┌──

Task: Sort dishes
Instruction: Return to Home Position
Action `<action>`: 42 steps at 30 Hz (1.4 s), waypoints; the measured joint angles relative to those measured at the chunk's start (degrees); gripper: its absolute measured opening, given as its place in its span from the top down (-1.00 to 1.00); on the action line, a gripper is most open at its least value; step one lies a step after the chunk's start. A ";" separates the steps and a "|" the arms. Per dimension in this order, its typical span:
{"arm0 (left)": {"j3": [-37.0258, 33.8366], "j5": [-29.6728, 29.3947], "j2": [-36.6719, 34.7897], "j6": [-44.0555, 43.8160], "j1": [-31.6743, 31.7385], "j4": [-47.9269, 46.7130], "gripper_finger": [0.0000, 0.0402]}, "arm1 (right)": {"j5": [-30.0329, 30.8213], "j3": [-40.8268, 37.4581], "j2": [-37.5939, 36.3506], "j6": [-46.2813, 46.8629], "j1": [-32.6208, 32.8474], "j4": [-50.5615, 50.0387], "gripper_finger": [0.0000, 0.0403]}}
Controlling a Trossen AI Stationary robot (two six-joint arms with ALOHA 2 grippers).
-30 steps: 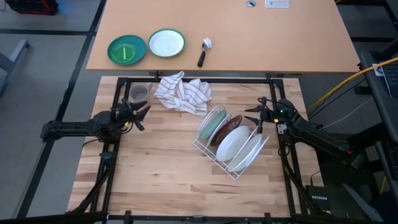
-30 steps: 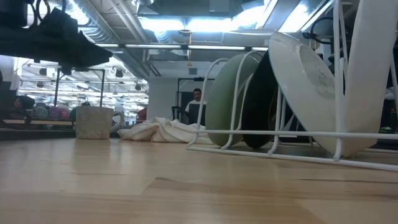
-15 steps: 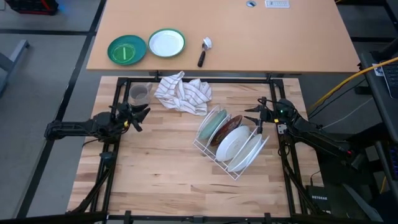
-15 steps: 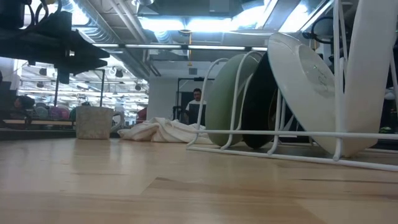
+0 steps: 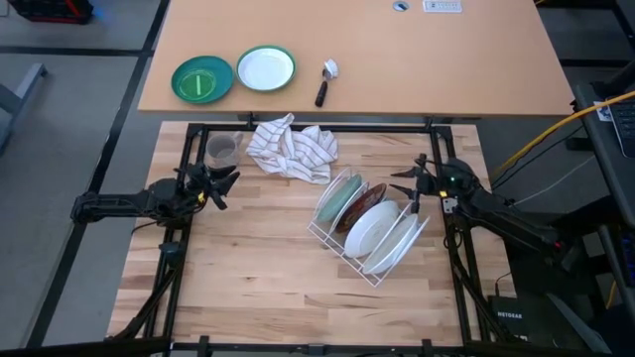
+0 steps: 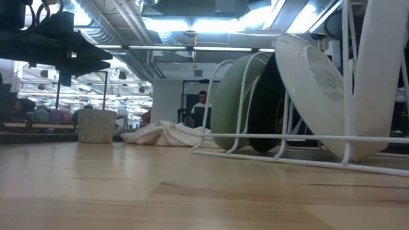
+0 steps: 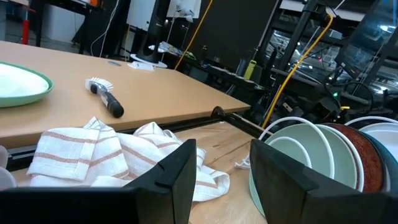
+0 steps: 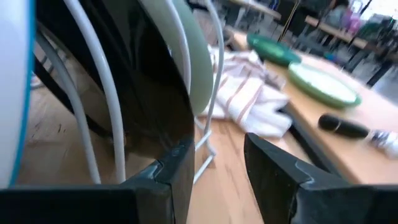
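Note:
Several plates stand on edge in a white wire rack (image 5: 349, 248) right of the table's middle: a light blue one (image 5: 337, 196) at the far end, a dark red one (image 5: 364, 206), then white ones (image 5: 382, 233). The dark red plate's glossy black underside (image 8: 143, 81) fills the right wrist view. My right gripper (image 5: 407, 188) is open and empty, level, just right of the rack's far end. My left gripper (image 5: 226, 182) is open and empty above the table's left part, pointing at the rack; its view shows the plates (image 7: 311, 155) ahead.
A striped white towel (image 5: 293, 149) lies crumpled at the far edge, with a small grey mug (image 5: 221, 149) to its left. On the tan table behind lie a bright green plate (image 5: 201, 79), a green-rimmed white plate (image 5: 266, 67) and a brush (image 5: 324, 84). A person sits in the room behind (image 6: 201, 105).
My left gripper has turned a little at the wrist and come level, staying in the same place above the table's left part. The plates and the rack have stayed as they were.

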 joint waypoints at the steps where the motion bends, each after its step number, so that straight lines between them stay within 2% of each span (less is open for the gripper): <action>1: 0.00 0.00 0.00 0.00 0.00 0.00 0.30 | 0.21 0.00 -0.81 0.00 0.45 0.02 0.28; 10: 0.00 0.00 0.00 0.00 0.00 -0.02 0.30 | 0.21 0.00 -9.56 0.02 2.08 -0.01 0.28; 24: 0.00 0.00 0.00 0.00 0.00 -0.04 0.30 | 0.21 0.00 -16.37 0.02 2.05 -0.04 0.28; 32: 0.00 0.00 0.00 0.00 0.00 -0.07 0.30 | 0.21 0.00 -17.99 0.02 2.18 -0.05 0.28; 42: 0.00 -0.02 0.02 0.00 0.00 -0.07 0.30 | 0.26 0.00 -18.05 0.02 7.45 -0.07 0.28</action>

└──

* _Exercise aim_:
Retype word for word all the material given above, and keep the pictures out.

* _The completed task_:
Task: Sort dishes
Instruction: Return to Home Position
Action `<action>`: 42 steps at 30 Hz (1.4 s), waypoints; the measured joint angles relative to those measured at the chunk's start (degrees); gripper: its absolute measured opening, given as its place in its span from the top down (-1.00 to 1.00); on the action line, a gripper is most open at its least value; step one lies a step after the chunk's start. A ";" separates the steps and a "|" the arms. Per dimension in this order, its typical span:
{"arm0 (left)": {"j3": [-37.0258, 33.8366], "j5": [-29.6728, 29.3947], "j2": [-36.6719, 34.7897], "j6": [-44.0555, 43.8160], "j1": [-31.6743, 31.7385], "j4": [-47.9269, 46.7130], "gripper_finger": [0.0000, 0.0402]}, "arm1 (right)": {"j5": [-30.0329, 30.8213], "j3": [-40.8268, 37.4581], "j2": [-37.5939, 36.3506], "j6": [-46.2813, 46.8629], "j1": [-32.6208, 32.8474], "j4": [-50.5615, 50.0387], "gripper_finger": [0.0000, 0.0403]}}
Controlling a Trossen AI Stationary robot (two six-joint arms with ALOHA 2 grippers).
-30 steps: 
-30 steps: 
-15 steps: 
-15 steps: 
+0 steps: 
+0 steps: 
+0 steps: 
+0 steps: 
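Note:
Several plates stand on edge in a white wire rack (image 5: 349, 248) right of the table's middle: a light blue one (image 5: 337, 196) at the far end, a dark red one (image 5: 364, 206), then white ones (image 5: 382, 233). The dark red plate's glossy black underside (image 8: 143, 81) fills the right wrist view. My right gripper (image 5: 407, 188) is open and empty, level, just right of the rack's far end. My left gripper (image 5: 226, 182) is open and empty above the table's left part, pointing at the rack; its view shows the plates (image 7: 311, 155) ahead.
A striped white towel (image 5: 293, 149) lies crumpled at the far edge, with a small grey mug (image 5: 221, 149) to its left. On the tan table behind lie a bright green plate (image 5: 201, 79), a green-rimmed white plate (image 5: 266, 67) and a brush (image 5: 324, 84). A person sits in the room behind (image 6: 201, 105).
My left gripper has turned a little at the wrist and come level, staying in the same place above the table's left part. The plates and the rack have stayed as they were.
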
 joint waypoints at the steps where the motion bends, each after its step number, so that straight lines between them stay within 2% of each span (less is open for the gripper): <action>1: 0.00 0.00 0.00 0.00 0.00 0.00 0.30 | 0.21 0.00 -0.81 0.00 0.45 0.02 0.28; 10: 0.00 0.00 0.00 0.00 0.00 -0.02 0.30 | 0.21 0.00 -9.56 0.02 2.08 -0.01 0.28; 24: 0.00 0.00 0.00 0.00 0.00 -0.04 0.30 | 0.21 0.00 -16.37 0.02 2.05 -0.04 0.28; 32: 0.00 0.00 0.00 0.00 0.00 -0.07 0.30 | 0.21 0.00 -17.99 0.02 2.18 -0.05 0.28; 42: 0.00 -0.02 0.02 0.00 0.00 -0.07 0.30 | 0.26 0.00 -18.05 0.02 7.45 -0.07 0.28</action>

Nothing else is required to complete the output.